* **Data below**:
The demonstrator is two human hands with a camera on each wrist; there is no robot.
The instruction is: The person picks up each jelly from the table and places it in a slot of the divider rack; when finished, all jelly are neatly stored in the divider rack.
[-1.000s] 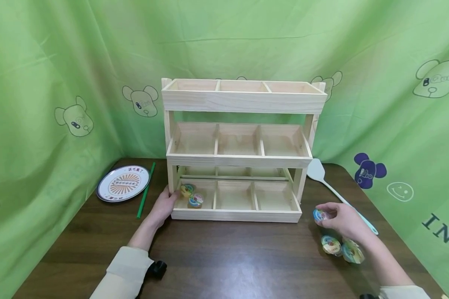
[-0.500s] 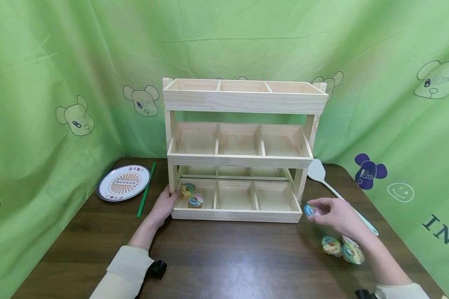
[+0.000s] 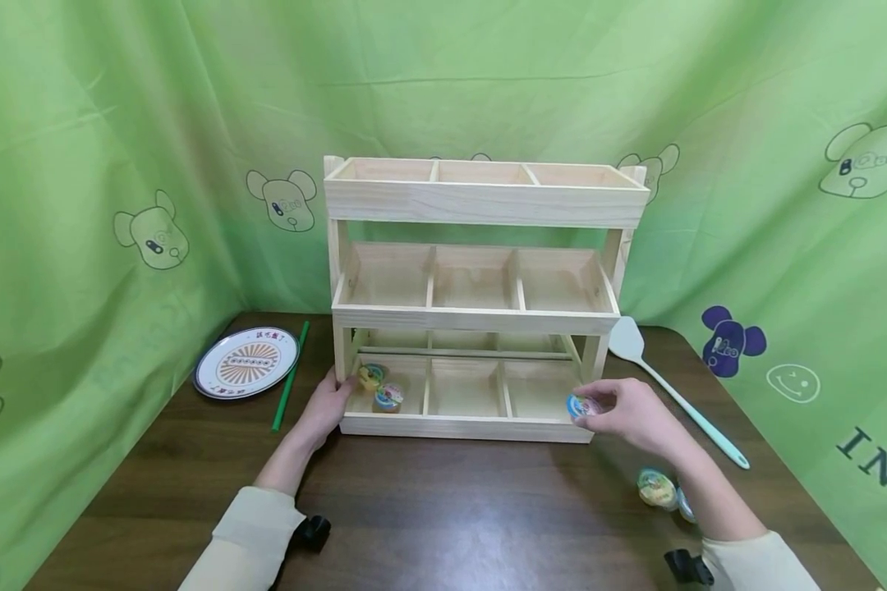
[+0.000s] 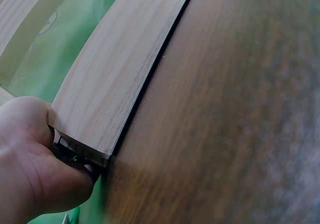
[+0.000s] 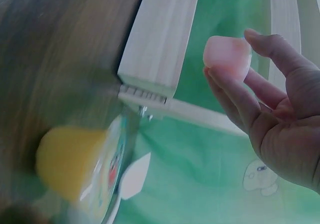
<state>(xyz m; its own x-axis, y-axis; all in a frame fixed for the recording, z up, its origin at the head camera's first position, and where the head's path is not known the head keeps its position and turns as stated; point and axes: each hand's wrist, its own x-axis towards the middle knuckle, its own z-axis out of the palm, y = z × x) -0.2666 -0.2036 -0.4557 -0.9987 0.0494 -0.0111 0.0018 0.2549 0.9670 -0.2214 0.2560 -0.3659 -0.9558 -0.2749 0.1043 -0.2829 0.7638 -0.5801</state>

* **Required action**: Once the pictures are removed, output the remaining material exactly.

* **Reply to the task**:
The demonstrator is two human hands with a camera on each wrist; there is no robot.
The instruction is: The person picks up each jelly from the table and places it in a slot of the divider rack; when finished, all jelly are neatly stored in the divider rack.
[-1.000s] 
[-0.500s] 
[+0.000s] 
[+0.000s] 
[+0.000s] 
<state>(xyz m; its own x-axis, y-axis; all in a frame fixed for the recording, z up, its origin at the head camera's first position, and where the head's path is not known the head keeps its position and turns as stated; point and axes: each hand's wrist, its own x-axis towards the middle knuckle, its own z-axis out of the palm, y = z × x) -0.2666 -0.2036 -0.4557 -0.9987 0.0494 -0.0111 0.0018 0.2549 0.9670 -0.2214 0.2560 -0.3659 -0.9558 -0.2749 0.1043 -0.2829 0.7638 -0.5801</state>

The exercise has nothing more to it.